=== What is needed ===
All of the data, except its images, should be set down exactly as it appears.

=== Data provided ===

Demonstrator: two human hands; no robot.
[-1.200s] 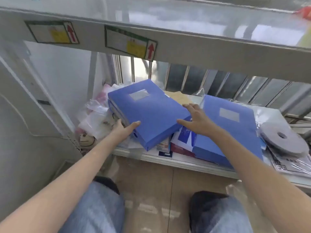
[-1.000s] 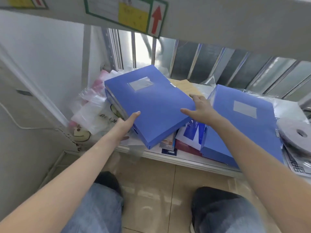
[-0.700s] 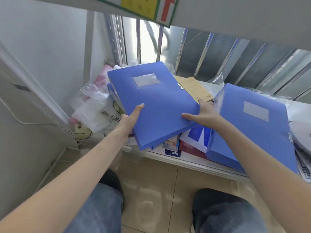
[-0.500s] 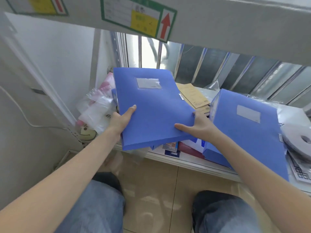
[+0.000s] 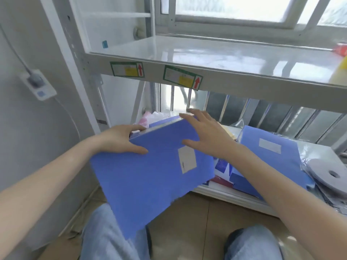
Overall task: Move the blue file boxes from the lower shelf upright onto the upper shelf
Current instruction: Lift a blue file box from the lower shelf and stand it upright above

=== Finished exercise ===
Demonstrator: two human hands; no robot.
[-1.200s] 
[-1.000s] 
[-0.700s] 
[-0.500s] 
[+0.000s] 
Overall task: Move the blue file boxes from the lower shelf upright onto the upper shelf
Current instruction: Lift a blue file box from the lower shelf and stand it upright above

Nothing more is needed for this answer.